Antifoaming agent in the said step (4) is a polyethers, and filler is a whisker; Wherein, the mass ratio of cellulose, polyethers, glycosidal resin, whisker is: 7.8:0.3:52.5:39.4; The mass percent of fluorohydrocarbon resin material and catalyst is respectively 30% and 70%.
Beneficial effect of the present invention is:
The present invention with the porous, inorganic ceramic membrane as carrier, its loose structure with and great specific area, can make active material be scattered in carrier surface uniformly, for catalytic reaction provides more active centre, and then increase NO xConversion ratio.MnO 2As the main active of catalyst, has very high catalytic performance at low temperatures.In addition, Graphene has higher specific surface area, excellent electronic transport performance, mechanical performance and surface chemistry performance, can improve the catalytic performance under the low temperature of material.In addition, the fluorohydrocarbon resin material of catalyst surface can prevent the deposition of flue dust, guarantees the permanently effective operation of catalyst.
The specific embodiment:
The invention provides a kind of MnO 2-TiO 2Graphene-low-temperature catalyzed denitration the self-cleaning of porous, inorganic ceramic membrane material and preparation method thereof is done further elaboration through specific embodiment to the present invention below.
Percentage composition in the following instance is the quality percentage composition like no specified otherwise.
Embodiment 1
A kind of MnO 2-TiO 2Graphene-low-temperature catalyzed denitration the self-cleaning of porous, inorganic ceramic membrane material, its preparation method is following:
Step (1): with main component is SiO 2, Al 2O 3, CaO, MgO, TiO 2, K 2O, Na 2The cinder of O is ground to 0.06mm ~ 0.09 mm, and adding 10 wt.% particle diameters is the charcoal of 0.02 mm, and on forcing press, adopting semidry method is the pressure dip mold moulding of 38 MPa with briquetting pressure, is pressed into the thin slice of φ 10 * 5 mm; The thin slice of compacting is calcined 2 h under 1100 oC promptly obtain the fly ash base porous ceramics piece in Muffle furnace, and it is ground to particle diameter 0.1 mm ~ 0.3 mm.

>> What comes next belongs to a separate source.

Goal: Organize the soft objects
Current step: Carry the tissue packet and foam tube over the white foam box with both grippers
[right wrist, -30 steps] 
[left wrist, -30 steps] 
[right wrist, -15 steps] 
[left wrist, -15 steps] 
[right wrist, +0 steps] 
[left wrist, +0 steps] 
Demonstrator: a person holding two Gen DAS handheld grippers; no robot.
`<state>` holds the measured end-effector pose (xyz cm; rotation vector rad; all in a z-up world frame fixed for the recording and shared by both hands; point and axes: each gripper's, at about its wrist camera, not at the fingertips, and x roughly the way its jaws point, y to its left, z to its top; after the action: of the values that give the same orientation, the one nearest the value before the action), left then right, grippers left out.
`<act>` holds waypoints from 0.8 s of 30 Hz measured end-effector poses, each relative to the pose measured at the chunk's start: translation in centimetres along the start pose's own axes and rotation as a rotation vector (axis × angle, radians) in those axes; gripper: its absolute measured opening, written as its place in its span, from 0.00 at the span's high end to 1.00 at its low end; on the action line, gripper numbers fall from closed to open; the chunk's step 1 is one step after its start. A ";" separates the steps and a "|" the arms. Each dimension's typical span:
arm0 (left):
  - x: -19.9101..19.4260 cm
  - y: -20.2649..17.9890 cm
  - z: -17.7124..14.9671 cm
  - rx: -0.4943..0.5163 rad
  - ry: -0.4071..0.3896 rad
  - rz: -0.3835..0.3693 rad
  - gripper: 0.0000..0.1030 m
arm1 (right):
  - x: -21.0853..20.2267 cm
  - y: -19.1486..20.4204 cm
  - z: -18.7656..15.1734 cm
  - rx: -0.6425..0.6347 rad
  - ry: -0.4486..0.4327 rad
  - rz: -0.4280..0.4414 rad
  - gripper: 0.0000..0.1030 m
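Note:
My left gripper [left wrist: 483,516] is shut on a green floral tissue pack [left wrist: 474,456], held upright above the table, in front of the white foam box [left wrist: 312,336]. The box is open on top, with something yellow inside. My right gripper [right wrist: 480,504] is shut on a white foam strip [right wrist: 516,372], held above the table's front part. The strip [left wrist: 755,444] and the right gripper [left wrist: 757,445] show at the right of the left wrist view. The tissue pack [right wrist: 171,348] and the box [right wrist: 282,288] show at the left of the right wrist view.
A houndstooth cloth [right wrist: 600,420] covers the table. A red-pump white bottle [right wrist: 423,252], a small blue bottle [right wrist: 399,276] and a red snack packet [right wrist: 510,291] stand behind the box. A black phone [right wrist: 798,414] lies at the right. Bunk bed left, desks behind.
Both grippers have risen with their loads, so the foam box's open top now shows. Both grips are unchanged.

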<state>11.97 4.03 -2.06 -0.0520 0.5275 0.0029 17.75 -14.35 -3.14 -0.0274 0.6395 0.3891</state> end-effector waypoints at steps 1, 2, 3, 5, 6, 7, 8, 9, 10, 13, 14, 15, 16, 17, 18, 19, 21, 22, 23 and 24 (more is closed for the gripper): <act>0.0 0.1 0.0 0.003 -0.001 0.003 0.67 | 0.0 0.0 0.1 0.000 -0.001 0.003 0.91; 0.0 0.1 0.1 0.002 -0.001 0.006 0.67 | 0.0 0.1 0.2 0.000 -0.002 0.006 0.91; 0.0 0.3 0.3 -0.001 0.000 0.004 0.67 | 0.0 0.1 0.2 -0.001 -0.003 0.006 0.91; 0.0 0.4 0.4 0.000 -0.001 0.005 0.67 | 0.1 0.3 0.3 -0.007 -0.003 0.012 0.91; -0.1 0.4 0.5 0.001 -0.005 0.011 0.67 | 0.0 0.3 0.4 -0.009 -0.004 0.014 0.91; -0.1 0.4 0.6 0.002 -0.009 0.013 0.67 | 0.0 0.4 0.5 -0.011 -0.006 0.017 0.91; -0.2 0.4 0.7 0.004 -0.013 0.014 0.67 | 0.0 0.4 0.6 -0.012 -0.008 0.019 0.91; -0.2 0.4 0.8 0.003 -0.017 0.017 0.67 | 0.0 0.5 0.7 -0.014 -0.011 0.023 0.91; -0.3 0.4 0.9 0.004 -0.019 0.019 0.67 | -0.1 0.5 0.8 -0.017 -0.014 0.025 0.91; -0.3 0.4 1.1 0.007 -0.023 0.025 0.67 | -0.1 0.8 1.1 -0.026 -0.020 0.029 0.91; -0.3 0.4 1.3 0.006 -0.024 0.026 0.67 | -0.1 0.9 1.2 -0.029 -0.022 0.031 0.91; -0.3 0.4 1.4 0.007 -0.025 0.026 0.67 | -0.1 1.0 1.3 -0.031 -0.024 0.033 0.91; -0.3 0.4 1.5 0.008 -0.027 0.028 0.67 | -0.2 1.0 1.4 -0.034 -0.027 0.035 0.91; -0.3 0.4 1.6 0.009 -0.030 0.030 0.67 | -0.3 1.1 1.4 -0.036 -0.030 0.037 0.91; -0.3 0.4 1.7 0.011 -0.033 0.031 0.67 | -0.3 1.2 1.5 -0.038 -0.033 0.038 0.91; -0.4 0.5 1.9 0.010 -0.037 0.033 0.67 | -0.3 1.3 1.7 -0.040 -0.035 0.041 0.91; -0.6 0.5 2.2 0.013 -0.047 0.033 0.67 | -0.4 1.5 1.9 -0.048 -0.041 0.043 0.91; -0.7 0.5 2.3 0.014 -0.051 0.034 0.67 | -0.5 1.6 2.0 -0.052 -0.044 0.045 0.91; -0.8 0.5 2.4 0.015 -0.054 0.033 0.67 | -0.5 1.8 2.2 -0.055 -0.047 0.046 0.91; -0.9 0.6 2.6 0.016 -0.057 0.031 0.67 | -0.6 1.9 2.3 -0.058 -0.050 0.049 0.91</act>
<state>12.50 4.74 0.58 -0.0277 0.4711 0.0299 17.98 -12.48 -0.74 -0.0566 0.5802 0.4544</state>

Step (2): under the room temperature, 0.310 g Graphene is put into absolute ethyl alcohol, add 35.570g tetrabutyl titanate, sonicated 30 min once more behind common sonicated 15 min.Be acetate and the 3.790 g Mn (NO of 0.5 mol/L successively with 60 ml concentration 3) 24H 2O manganese nitrate mixed solution and 10.000 g inoranic membranes join in sonicated in the above-mentioned solution.Sonicated is until the appearance of colloidal sol.Room temperature condition wears out a couple of days down.
Step (3): the aged samples that step (2) is obtained places under the common air dry oven 80oC 550oC roasting 1.5 h under dry 10 h, the Muffle furnace nitrogen atmosphere, promptly obtains MnO 2/ Graphene-TiO 2/ inoranic membrane low-temperature denitration catalyst (inorganic ceramic membrane and MnO 2/ TiO 2/ Graphene has electronic transport performance, mechanical performance and the surface chemistry performance of higher specific surface area, excellence, and the mass percent of compound is respectively 50% and 50%; MnO 2/ TiO 2In/the graphene complex, the atomic ratio of Mn, Ti and C is 1:6.9:1.7).
Step (4): 0.680g cellulose, 0.023g polyethers, 4.514g glycosidal resin, 3.386g whisker are dissolved in the deionized water, and grind with 500 ~ 800r/min speed.Add the catalyst that has prepared, rotating speed is risen to 5000 r/min and continues 30 min.Deionized water washing 2 ~ 3 times, 80 oC are dry down, can obtain having the low-temperature denitration catalyst (mass percent of fluorohydrocarbon resin and catalyst is 30% and 70%) of self-cleaning function.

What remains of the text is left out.